I don’t have a smart and allegorical or snarky and funny introduction for this piece, and I’m certainly not going to win a Pulitzer prize for it, but this topic has come up enough times to address it.
Every so often someone emails me or comments on the blog that I’m using the term “biofeedback” incorrectly. According to their experience, biofeedback is where you use a device (amusingly, some people have also asked how much the device costs to do the kind of training I advocate) that monitors some combination of heart rate, skin conductance, brain waves, or other physiological markers, and then make a continuous effort to manipulate those markers. What I recommend as a biofeedback-testing approach to training doesn’t use any of this hardware.

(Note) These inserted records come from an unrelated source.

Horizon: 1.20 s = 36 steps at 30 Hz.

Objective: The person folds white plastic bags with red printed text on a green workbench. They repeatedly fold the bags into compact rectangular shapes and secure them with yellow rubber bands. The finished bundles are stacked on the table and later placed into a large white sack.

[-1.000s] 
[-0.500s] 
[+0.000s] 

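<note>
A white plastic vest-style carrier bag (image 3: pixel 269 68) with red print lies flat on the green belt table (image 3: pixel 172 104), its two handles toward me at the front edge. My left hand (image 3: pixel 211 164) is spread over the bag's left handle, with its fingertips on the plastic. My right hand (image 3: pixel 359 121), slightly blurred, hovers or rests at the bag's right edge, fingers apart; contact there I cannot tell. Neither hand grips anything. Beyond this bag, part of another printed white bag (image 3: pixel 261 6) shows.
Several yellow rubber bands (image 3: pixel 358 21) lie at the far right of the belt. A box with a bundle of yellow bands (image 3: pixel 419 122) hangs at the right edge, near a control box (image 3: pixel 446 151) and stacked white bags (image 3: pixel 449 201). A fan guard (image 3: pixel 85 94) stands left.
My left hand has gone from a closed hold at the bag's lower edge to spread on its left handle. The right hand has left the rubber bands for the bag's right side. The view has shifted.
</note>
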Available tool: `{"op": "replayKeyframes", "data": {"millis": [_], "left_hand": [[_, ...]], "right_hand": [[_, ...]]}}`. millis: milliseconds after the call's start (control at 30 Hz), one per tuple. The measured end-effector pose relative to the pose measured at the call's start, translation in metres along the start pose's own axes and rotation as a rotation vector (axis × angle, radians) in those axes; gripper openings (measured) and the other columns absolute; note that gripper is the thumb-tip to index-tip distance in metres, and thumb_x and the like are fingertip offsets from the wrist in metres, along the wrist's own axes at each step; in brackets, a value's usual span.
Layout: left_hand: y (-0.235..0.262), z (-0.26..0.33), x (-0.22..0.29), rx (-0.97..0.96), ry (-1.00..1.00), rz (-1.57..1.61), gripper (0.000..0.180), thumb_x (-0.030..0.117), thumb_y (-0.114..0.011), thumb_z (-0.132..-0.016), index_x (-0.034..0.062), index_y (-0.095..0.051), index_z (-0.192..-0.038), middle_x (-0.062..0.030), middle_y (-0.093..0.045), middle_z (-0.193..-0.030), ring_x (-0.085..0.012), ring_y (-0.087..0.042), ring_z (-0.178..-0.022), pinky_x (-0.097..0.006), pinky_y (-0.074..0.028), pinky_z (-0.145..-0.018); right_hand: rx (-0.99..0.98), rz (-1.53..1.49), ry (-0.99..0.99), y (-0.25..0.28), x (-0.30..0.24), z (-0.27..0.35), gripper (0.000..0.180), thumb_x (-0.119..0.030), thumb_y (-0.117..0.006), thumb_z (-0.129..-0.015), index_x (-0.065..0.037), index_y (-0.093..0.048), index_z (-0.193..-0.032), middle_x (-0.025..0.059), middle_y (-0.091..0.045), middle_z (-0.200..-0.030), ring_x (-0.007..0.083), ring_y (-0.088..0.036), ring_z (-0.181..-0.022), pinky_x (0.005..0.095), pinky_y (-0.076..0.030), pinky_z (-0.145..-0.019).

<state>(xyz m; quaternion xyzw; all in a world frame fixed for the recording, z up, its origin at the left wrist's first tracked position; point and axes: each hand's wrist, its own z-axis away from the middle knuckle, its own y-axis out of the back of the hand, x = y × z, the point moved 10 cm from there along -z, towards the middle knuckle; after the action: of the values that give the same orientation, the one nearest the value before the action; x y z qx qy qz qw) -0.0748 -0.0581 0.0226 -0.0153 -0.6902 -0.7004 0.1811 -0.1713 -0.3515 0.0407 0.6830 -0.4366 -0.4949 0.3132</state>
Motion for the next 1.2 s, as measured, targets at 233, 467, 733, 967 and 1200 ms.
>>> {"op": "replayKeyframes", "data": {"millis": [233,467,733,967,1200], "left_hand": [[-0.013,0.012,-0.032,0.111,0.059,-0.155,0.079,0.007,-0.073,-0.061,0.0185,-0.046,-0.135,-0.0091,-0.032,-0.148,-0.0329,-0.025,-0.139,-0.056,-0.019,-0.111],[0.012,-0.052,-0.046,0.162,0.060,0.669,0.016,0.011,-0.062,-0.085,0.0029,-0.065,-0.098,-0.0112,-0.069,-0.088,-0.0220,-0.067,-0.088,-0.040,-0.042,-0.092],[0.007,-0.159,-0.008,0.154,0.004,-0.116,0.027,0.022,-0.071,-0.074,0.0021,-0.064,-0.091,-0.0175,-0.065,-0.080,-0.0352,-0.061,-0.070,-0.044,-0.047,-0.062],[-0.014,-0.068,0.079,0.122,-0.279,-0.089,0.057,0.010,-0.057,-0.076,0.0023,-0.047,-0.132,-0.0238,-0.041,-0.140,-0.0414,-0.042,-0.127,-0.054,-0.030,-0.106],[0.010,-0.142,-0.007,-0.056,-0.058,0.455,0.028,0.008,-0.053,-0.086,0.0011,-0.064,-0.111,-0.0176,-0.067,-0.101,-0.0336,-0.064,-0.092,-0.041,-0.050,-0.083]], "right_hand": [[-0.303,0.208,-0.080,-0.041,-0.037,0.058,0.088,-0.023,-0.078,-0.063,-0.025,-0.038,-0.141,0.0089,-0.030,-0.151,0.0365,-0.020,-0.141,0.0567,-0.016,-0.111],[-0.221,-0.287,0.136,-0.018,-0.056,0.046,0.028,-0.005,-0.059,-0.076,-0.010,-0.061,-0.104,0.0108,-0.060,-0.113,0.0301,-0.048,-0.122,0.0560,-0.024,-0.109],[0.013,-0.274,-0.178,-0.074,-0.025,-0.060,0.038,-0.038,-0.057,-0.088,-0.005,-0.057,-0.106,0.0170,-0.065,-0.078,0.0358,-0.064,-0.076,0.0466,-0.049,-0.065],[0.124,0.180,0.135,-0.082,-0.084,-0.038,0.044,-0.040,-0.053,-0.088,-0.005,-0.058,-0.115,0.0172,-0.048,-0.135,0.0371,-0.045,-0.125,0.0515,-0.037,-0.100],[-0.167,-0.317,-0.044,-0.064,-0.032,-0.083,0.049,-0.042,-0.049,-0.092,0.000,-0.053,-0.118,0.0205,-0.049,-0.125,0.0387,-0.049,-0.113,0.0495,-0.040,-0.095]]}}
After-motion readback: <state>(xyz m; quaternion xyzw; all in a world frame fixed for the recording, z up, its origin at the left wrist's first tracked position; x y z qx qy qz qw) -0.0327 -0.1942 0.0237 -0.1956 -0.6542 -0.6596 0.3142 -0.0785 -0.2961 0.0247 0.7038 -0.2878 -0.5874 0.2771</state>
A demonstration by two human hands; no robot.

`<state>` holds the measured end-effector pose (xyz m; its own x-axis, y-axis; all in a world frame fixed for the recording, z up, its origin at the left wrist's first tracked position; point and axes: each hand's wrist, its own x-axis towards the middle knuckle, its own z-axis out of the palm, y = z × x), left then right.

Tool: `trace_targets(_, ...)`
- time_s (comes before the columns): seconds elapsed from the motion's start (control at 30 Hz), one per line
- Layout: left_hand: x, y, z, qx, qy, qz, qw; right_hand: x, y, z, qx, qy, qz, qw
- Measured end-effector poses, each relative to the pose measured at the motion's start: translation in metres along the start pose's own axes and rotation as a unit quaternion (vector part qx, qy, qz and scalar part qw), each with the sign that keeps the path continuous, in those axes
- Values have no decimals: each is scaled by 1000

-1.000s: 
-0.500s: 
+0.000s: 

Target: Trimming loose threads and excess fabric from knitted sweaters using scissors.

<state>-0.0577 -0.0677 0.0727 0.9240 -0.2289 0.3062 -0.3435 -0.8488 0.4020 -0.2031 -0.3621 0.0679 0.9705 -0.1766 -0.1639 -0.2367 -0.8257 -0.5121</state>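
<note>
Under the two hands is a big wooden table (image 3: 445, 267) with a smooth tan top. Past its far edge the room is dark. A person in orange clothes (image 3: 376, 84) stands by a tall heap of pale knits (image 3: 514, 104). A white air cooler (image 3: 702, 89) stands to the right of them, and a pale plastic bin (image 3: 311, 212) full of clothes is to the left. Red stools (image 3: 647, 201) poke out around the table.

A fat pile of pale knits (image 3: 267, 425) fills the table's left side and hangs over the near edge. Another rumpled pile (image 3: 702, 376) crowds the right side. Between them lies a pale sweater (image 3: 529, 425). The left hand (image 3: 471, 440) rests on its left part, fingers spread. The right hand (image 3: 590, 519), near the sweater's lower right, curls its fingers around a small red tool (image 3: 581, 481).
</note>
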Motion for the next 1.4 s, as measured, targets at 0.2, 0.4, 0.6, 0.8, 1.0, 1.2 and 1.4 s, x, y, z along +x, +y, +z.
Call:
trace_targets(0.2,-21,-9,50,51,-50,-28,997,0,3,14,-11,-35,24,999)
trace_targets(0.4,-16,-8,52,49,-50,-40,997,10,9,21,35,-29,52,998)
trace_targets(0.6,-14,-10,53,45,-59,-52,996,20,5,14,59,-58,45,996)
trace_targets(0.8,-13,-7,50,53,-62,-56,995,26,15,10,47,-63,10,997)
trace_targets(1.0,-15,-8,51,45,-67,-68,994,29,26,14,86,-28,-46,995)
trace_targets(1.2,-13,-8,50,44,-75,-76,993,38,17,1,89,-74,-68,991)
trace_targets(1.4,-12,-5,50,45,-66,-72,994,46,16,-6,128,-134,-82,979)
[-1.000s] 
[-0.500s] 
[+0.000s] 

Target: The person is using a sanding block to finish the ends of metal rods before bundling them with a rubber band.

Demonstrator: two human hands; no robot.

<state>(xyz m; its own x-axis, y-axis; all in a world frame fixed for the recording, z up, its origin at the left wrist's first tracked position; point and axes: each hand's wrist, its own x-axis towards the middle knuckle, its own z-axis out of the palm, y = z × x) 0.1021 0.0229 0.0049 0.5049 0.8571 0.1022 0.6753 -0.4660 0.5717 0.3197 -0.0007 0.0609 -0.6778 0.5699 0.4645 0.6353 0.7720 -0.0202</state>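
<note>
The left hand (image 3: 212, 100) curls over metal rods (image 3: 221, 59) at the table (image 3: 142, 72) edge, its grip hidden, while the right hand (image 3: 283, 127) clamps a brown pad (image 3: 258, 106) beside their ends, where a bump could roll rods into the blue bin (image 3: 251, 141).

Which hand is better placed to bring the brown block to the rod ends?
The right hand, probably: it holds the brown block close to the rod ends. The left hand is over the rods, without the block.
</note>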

An example application of the traditional approach is the emwave system and protocol, which involves monitoring heart rate and attempting to bring conscious control over your heart rate to lower it and “smooth” it out or bring it into “coherence,” in their terminology.
I’m not going to discuss the efficacy or specific applications of these forms of biofeedback because it’s not my area of expertise.
Let’s instead unpack my version of the definition and the structure of the underlying approach to understand what it means.
The Wikipedia definition of biofeedback describes it as “is the process of gaining greater awareness of many physiological functions primarily using instruments that provide information on the activity of those same systems, with a goal of being able to manipulate them at will.” So, you’ve got a stimulus and a concomitant response, some way to gain awareness and quantify the response, and an attempt to manipulate it. Visually, it’s like this:
Can we fit biofeedback training (as I use the term) into that model?
Lo and behold, biofeedback training fits perfectly into the existing biofeedback training. You’re using range of motion (ROM) to gain insight into the physiological response to a specific movement and using that information to inform your next decision.
Besides just being a bit blinkered by their previous experience, I think folks who are confused by the use of the term biofeedback are missing an important point.
For example, when biofeedback is used clinically as a stress relief or relaxation technique the explicit goal may be to consciously manipulate and lower the heart rate. But you’re not using biofeedback to the end of lowering heart rate, you’re using it as a proxy to relax or, if you want to get technical (which I don’t), effect a change in the autonomic nervous system to push it more parasympathetic.
Similarly, in biofeedback training the apparent goal is to get a positive change in range of motion, but ultimately that is only a proxy for the broader goal, which is to influence the body in such a way that it exhibits a positive physiological response (as determined by the increase in ROM) that over the long term seems to produce the best training results.
Let me be crystal clear on this point:
Doing things in the short term that result in a positive changes in range of motion seems to translate to positive results in the long term.
Biotrainforcerize™
I don’t doubt that it may be better from a marketing standpoint to have a proprietary term exclusive to me and the ideas and protocol I espouse. Sadly, that would violate the simple and pragmatic approach I prefer to use in general.
So for now I’m going to keep calling it biofeedback.